Kedua mata Fey membulat bersamaan dengan jatuhnya bulir air mata netranya. Mulut Fey mulai terbuka, ia ingin mengatakan sesuatu tapi Alex terlanjur menyelanya.
"Apapun itu takdir di antara kita akan tetap sama, Fey."
"Jadi apa kamu masih cinta sama aku, hm?" Tanya Fey penuh tuntutan.
Alex kembali mengerutkan keningnya. Selama ini Alex masih belum mengerti sepenuhnya apa perasaan yang ia miliki terhadap Fey adalah perasaan cinta atau sebuah rasa ketertarikan biasa yang berupa obsesi untuk memiliki.
"Aku…"
Fey masih menunggu jawaban yang akan keluar dari bibir tunangannya. Sangat berharap kalau Alex akan mengatakan hal yang membuat perasaannya lega.
"Aku.. Aku gak tahu, Fey. Aku gak tahu apa aku pernah mencintai kamu atau enggak."
Seketika pegangan Fey tangan Alex langsung terlepas. Fey menarik dirinya dari Alex. Ia bukan hanya terkejut tapi lebih ke arah kecewa.

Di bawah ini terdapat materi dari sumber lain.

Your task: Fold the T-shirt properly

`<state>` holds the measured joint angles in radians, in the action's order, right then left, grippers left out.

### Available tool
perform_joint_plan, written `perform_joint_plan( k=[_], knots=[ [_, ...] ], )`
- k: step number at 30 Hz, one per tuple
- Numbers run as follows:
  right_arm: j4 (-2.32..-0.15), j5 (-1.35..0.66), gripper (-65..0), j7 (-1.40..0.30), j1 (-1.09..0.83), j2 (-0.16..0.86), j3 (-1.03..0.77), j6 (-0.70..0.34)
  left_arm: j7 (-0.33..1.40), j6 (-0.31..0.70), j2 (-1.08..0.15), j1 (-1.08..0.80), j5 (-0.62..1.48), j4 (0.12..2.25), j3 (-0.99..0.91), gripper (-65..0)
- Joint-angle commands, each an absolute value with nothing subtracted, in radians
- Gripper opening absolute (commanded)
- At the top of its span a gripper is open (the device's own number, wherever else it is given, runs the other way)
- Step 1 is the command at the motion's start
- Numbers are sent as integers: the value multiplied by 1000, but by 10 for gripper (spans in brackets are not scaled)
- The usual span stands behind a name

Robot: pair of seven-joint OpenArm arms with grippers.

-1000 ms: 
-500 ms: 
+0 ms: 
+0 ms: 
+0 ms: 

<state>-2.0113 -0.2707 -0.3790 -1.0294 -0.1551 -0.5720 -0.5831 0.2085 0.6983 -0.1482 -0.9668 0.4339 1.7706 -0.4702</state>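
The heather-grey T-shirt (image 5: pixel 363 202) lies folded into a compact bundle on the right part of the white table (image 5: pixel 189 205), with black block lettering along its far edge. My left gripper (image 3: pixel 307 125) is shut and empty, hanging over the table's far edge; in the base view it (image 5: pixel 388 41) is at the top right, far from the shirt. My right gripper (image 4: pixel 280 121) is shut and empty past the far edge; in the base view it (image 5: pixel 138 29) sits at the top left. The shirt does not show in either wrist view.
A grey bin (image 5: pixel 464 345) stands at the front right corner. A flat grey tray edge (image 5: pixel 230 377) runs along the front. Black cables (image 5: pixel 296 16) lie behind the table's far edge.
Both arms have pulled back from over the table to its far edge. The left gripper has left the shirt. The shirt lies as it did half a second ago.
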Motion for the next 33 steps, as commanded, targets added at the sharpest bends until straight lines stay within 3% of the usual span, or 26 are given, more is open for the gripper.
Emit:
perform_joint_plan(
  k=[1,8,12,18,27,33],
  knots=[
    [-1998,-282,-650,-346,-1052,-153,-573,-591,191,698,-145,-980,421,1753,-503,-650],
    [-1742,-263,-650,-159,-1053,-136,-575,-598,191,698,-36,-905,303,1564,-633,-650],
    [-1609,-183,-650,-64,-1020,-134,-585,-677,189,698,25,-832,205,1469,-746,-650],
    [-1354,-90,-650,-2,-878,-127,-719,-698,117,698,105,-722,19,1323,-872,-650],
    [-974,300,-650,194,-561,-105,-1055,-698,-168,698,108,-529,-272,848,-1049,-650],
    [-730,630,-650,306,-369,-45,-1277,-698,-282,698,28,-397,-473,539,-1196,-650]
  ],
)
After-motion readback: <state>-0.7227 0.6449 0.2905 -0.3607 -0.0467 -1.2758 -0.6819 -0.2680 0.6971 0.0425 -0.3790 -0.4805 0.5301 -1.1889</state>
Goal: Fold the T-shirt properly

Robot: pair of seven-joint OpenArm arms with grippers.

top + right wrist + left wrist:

Fey merasa harga dirinya jatuh dan keberadaannya seperti tak ada artinya sama sekali bagi Alex. Kalau Alex tidak pernah yakin atas perasaan yang ia miliki pada Fey, untuk apa ia bersikap seolah-oleh Alex menginginkan Fey?
Berbagai macam pertanyaan kini muncul memenuhi hati dan fikiran Fey. Ia mulai menggeleng seakan tak menyangka dan tak ingin percaya akan perkataan yang keluar dari mulut Alex tadi.
Fey tersenyum tipis lalu menunduk. "Bodoh." Desis Fey.
Perlahan Fey mulai menatap wajah Alex lagi. Dengan penuh keyakinan ia berkata. "Bodohnya aku bisa jatuh di lubang yang sama untuk kedua kalinya."
"Fey…"
Sambil mendepak meja makan Fey berdiri dari kursi. Nafasnya memburu dengan rahang yang mulai mengeras. Kedua mata Fey mulai memerah. Ia tak peduli jika ia harus terlihat menyedihkan saat ini. Yang jelas Alex harus tahu kalau Fey juga korban disini.
"Don't say sorry Al,"
Alex terdiam karena Fey mencegahnya untuk berbicara. Fey mendengus dan sebuah seringai muncul di bibirnya.